The answer must consist only of the lines from the line with "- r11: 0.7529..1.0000" to the line with "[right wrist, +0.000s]", both included, exactly as they stand below.

--- Records to use Enclosed Below ---

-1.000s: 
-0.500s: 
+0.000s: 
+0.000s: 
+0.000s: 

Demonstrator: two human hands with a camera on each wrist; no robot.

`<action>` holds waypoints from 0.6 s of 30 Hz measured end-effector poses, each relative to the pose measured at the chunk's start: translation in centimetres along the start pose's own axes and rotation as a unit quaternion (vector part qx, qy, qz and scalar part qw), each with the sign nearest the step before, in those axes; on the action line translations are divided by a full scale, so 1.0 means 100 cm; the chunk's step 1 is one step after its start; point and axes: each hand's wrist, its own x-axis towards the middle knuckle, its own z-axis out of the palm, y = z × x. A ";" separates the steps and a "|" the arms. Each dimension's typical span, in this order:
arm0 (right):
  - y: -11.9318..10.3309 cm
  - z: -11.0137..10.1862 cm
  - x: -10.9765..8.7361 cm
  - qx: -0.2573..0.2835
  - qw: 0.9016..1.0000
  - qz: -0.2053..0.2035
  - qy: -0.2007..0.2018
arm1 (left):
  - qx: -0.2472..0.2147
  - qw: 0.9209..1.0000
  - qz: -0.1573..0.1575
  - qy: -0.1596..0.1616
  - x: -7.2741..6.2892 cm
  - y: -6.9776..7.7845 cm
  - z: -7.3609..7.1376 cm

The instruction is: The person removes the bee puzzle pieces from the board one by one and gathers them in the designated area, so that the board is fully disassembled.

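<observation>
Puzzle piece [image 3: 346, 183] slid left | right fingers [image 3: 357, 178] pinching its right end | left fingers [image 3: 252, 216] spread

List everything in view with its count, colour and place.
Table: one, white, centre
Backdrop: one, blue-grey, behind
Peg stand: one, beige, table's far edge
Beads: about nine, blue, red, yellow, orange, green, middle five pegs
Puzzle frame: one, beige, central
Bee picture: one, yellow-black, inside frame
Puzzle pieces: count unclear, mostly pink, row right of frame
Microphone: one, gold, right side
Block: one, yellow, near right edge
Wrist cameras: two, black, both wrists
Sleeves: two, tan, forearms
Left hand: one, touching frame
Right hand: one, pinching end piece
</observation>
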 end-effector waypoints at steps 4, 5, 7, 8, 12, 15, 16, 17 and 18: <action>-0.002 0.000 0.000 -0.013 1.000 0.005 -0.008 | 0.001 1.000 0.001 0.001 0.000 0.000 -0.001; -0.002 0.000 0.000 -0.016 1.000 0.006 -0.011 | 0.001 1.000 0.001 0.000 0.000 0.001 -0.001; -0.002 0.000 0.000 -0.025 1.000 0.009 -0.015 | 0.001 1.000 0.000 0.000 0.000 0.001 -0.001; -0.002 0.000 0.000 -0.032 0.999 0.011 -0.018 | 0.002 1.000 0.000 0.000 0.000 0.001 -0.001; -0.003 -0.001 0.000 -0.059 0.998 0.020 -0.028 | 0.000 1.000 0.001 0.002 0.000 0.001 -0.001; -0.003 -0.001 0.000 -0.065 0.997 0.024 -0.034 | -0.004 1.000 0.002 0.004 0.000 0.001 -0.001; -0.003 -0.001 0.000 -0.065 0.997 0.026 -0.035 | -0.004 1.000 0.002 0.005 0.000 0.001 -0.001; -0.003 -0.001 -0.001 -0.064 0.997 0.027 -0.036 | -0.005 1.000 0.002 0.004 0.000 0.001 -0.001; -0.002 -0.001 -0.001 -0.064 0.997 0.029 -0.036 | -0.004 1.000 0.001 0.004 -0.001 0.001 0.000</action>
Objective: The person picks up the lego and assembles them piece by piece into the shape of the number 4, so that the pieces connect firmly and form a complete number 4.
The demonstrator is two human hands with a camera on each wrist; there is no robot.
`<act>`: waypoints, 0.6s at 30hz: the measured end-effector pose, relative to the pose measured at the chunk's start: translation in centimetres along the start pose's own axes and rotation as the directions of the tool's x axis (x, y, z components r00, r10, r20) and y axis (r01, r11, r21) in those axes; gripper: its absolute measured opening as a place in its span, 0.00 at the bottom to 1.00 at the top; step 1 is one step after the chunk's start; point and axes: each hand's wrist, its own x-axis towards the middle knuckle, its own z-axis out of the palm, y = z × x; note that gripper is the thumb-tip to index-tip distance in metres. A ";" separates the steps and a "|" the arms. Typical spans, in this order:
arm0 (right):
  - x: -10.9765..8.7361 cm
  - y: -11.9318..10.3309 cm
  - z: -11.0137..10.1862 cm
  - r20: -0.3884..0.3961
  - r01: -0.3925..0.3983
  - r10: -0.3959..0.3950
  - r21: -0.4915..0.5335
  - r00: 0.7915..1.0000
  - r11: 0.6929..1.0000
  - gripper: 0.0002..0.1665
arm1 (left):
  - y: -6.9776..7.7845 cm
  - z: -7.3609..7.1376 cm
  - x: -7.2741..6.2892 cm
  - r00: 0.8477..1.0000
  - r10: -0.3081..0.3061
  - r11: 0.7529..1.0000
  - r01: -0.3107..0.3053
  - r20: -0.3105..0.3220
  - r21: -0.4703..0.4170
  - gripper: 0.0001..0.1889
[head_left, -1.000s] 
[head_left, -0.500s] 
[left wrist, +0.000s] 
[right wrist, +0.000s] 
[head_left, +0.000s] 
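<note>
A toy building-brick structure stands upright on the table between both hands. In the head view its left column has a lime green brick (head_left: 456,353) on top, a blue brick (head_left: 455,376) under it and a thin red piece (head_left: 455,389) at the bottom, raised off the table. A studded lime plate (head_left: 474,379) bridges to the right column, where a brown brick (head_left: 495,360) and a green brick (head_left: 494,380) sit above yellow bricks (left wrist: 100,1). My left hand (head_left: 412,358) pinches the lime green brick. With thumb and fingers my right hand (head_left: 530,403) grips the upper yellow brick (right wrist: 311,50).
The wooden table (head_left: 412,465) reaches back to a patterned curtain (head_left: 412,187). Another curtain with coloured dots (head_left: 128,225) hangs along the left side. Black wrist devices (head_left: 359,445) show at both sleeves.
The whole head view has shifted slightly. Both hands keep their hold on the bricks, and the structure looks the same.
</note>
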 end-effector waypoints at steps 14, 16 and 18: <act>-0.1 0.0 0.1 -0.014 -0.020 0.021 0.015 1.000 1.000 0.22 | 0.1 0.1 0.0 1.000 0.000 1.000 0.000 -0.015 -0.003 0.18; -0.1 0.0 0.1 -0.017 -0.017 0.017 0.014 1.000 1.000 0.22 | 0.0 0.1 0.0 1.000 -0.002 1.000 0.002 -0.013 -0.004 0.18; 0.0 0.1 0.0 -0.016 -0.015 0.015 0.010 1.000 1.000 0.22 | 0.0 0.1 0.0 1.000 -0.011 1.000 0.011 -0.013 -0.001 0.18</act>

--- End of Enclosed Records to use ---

__Solution for this exercise__.
  - r11: 0.7529..1.0000
  - r01: -0.3107..0.3053
  - r20: -0.3105..0.3220
  - r21: -0.4703..0.4170
  - gripper: 0.0001..0.1889
[head_left, -1.000s] 
[head_left, -0.500s] 
[left wrist, +0.000s] 
[right wrist, +0.000s] 

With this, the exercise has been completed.